BEGIN Data extract

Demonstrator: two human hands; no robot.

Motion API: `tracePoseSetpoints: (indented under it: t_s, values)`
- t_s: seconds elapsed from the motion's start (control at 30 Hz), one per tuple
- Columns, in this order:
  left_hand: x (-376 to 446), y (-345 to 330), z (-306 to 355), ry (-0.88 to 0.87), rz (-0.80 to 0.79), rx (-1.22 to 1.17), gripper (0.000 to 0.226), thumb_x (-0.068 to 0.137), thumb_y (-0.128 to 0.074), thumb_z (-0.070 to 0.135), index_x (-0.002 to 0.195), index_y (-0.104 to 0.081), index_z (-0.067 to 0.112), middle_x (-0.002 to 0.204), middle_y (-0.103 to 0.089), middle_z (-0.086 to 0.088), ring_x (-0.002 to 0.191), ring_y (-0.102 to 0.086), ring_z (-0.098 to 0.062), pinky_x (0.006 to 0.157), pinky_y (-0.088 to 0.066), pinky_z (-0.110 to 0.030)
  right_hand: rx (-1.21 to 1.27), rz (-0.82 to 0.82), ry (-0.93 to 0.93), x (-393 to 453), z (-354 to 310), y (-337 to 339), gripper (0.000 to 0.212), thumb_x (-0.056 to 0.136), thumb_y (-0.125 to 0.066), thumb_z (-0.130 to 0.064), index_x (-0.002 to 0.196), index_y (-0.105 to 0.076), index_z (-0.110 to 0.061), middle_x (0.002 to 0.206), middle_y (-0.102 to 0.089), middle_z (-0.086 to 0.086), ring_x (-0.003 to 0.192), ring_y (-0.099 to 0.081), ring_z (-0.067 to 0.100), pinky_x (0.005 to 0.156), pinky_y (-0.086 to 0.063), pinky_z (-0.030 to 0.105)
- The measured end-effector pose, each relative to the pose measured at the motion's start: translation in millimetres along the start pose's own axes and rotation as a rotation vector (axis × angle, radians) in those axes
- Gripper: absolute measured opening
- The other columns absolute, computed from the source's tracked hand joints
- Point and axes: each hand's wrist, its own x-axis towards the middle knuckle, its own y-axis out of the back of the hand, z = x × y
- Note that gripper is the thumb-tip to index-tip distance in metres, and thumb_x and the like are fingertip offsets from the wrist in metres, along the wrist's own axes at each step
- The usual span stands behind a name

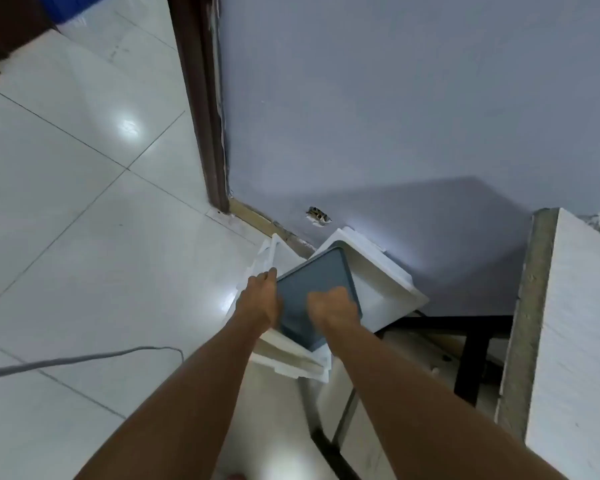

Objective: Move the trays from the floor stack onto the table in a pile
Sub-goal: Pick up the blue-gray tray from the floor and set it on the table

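down low, both hands, left (261,296) and right (333,306), curled around grey tray (312,275) edges

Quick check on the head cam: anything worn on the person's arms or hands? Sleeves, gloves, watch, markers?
Nothing visible. Both forearms are bare from the bottom edge of the frame down to the wrists, with no sleeves in view. The left hand and right hand are bare too: no gloves, watch, rings, bands or tracking markers that the picture shows.

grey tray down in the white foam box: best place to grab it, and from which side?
Grip the grey tray by its two opposite raised rims, coming from above, one hand per side. It lies tilted in the white foam box, rims exposed. Both hands, left and right, already grip it so.
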Motion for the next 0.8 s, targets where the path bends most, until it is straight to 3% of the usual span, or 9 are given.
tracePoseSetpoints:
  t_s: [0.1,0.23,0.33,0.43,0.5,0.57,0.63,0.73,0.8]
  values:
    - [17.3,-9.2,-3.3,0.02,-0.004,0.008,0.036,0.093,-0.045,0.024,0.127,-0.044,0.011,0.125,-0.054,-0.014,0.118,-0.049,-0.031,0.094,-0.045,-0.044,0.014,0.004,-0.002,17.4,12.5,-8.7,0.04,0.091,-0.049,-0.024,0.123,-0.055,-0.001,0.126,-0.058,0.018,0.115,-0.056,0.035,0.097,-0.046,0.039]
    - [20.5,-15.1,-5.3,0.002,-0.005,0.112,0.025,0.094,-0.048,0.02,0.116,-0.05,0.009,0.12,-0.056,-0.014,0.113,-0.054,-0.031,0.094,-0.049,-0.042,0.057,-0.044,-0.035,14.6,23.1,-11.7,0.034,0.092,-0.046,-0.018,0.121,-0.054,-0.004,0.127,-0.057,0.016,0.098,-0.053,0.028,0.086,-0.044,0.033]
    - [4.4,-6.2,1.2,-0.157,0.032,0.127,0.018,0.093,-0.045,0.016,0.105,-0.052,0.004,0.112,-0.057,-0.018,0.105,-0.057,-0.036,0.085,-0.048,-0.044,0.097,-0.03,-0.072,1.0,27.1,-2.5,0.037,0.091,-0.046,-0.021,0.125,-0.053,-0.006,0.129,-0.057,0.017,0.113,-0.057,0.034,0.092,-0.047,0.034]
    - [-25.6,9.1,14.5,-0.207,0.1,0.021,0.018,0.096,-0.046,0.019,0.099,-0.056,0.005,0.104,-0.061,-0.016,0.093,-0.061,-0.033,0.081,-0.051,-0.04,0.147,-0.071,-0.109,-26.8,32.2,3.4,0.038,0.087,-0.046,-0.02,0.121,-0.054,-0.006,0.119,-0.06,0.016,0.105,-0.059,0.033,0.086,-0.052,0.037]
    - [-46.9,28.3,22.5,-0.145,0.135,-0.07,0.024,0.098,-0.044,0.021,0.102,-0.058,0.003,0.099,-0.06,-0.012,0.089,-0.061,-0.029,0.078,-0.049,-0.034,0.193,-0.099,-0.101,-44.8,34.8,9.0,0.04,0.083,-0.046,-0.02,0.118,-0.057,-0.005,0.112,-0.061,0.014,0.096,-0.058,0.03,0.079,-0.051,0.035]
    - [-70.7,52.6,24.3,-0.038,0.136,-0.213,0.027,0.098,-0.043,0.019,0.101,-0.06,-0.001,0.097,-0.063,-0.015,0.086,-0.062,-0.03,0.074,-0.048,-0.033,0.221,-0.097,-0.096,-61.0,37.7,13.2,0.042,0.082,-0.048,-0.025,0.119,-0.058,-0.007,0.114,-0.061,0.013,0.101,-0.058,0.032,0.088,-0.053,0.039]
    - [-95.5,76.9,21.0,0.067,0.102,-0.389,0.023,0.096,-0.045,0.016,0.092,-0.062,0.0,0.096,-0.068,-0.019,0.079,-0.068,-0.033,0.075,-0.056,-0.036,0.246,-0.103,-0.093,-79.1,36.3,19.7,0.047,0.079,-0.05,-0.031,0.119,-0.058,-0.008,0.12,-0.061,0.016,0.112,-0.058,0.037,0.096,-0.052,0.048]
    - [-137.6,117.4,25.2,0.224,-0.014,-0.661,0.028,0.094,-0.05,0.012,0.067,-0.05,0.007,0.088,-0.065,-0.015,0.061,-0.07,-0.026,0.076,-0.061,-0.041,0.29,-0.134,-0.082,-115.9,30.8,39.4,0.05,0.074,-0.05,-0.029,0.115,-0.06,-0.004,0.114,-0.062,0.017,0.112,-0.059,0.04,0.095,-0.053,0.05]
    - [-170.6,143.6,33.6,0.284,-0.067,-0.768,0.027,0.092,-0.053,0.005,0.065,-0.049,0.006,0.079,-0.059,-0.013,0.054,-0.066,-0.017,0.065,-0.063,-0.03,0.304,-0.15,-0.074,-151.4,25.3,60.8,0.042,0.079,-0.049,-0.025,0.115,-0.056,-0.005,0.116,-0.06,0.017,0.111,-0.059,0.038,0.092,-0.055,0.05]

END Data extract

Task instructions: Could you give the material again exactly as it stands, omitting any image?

Task solution:
Demonstrator: two human hands; no robot.

Motion API: `tracePoseSetpoints: (indented under it: t_s, values)`
- t_s: seconds elapsed from the motion's start (control at 30 Hz), one per tuple
- Columns, in this order:
  left_hand: x (-376 to 446), y (-345 to 330), z (-306 to 355), ry (-0.88 to 0.87), rz (-0.80 to 0.79), rx (-1.22 to 1.17), gripper (0.000 to 0.226), thumb_x (-0.068 to 0.137), thumb_y (-0.128 to 0.074), thumb_z (-0.070 to 0.135), index_x (-0.002 to 0.195), index_y (-0.104 to 0.081), index_z (-0.067 to 0.112), middle_x (-0.002 to 0.204), middle_y (-0.103 to 0.089), middle_z (-0.086 to 0.088), ring_x (-0.002 to 0.191), ring_y (-0.102 to 0.086), ring_z (-0.098 to 0.062), pinky_x (0.006 to 0.157), pinky_y (-0.088 to 0.066), pinky_z (-0.110 to 0.030)
  right_hand: rx (-1.21 to 1.27), rz (-0.82 to 0.82), ry (-0.93 to 0.93), x (-393 to 453), z (-354 to 310), y (-337 to 339), gripper (0.000 to 0.212), thumb_x (-0.056 to 0.136), thumb_y (-0.125 to 0.066), thumb_z (-0.130 to 0.064), index_x (-0.002 to 0.196), index_y (-0.105 to 0.076), index_z (-0.110 to 0.061), middle_x (0.002 to 0.206), middle_y (-0.102 to 0.089), middle_z (-0.086 to 0.086), ring_x (-0.003 to 0.192), ring_y (-0.099 to 0.081), ring_z (-0.067 to 0.100), pinky_x (0.005 to 0.156), pinky_y (-0.086 to 0.063), pinky_z (-0.030 to 0.105)
- The measured end-effector pose, each relative to the pose measured at the motion's start: translation in millimetres along the start pose's own axes and rotation as a rotation vector (axis × angle, radians) in those axes
- Gripper: absolute measured opening
- The other columns absolute, computed from the source's tracked hand joints
- Point and axes: each hand's wrist, its own x-axis towards the middle knuckle, its own y-axis out of the back of the hand, z = x × y
- Note that gripper is the thumb-tip to index-tip distance in metres, and thumb_x and the like are fingertip offsets from the wrist in metres, along the wrist's own axes at each step
- The usual span stands behind a name


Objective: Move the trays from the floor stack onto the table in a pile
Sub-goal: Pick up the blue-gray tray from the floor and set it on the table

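down low, both hands, left (261,296) and right (333,306), curled around grey tray (312,275) edges

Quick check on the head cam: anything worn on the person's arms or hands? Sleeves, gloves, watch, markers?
Nothing visible. Both forearms are bare from the bottom edge of the frame down to the wrists, with no sleeves in view. The left hand and right hand are bare too: no gloves, watch, rings, bands or tracking markers that the picture shows.

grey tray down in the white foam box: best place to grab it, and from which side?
Grip the grey tray by its two opposite raised rims, coming from above, one hand per side. It lies tilted in the white foam box, rims exposed. Both hands, left and right, already grip it so.
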Motion for the next 0.8 s, targets where the path bends most, until it is straight to 3% of the usual span, or 9 are given.
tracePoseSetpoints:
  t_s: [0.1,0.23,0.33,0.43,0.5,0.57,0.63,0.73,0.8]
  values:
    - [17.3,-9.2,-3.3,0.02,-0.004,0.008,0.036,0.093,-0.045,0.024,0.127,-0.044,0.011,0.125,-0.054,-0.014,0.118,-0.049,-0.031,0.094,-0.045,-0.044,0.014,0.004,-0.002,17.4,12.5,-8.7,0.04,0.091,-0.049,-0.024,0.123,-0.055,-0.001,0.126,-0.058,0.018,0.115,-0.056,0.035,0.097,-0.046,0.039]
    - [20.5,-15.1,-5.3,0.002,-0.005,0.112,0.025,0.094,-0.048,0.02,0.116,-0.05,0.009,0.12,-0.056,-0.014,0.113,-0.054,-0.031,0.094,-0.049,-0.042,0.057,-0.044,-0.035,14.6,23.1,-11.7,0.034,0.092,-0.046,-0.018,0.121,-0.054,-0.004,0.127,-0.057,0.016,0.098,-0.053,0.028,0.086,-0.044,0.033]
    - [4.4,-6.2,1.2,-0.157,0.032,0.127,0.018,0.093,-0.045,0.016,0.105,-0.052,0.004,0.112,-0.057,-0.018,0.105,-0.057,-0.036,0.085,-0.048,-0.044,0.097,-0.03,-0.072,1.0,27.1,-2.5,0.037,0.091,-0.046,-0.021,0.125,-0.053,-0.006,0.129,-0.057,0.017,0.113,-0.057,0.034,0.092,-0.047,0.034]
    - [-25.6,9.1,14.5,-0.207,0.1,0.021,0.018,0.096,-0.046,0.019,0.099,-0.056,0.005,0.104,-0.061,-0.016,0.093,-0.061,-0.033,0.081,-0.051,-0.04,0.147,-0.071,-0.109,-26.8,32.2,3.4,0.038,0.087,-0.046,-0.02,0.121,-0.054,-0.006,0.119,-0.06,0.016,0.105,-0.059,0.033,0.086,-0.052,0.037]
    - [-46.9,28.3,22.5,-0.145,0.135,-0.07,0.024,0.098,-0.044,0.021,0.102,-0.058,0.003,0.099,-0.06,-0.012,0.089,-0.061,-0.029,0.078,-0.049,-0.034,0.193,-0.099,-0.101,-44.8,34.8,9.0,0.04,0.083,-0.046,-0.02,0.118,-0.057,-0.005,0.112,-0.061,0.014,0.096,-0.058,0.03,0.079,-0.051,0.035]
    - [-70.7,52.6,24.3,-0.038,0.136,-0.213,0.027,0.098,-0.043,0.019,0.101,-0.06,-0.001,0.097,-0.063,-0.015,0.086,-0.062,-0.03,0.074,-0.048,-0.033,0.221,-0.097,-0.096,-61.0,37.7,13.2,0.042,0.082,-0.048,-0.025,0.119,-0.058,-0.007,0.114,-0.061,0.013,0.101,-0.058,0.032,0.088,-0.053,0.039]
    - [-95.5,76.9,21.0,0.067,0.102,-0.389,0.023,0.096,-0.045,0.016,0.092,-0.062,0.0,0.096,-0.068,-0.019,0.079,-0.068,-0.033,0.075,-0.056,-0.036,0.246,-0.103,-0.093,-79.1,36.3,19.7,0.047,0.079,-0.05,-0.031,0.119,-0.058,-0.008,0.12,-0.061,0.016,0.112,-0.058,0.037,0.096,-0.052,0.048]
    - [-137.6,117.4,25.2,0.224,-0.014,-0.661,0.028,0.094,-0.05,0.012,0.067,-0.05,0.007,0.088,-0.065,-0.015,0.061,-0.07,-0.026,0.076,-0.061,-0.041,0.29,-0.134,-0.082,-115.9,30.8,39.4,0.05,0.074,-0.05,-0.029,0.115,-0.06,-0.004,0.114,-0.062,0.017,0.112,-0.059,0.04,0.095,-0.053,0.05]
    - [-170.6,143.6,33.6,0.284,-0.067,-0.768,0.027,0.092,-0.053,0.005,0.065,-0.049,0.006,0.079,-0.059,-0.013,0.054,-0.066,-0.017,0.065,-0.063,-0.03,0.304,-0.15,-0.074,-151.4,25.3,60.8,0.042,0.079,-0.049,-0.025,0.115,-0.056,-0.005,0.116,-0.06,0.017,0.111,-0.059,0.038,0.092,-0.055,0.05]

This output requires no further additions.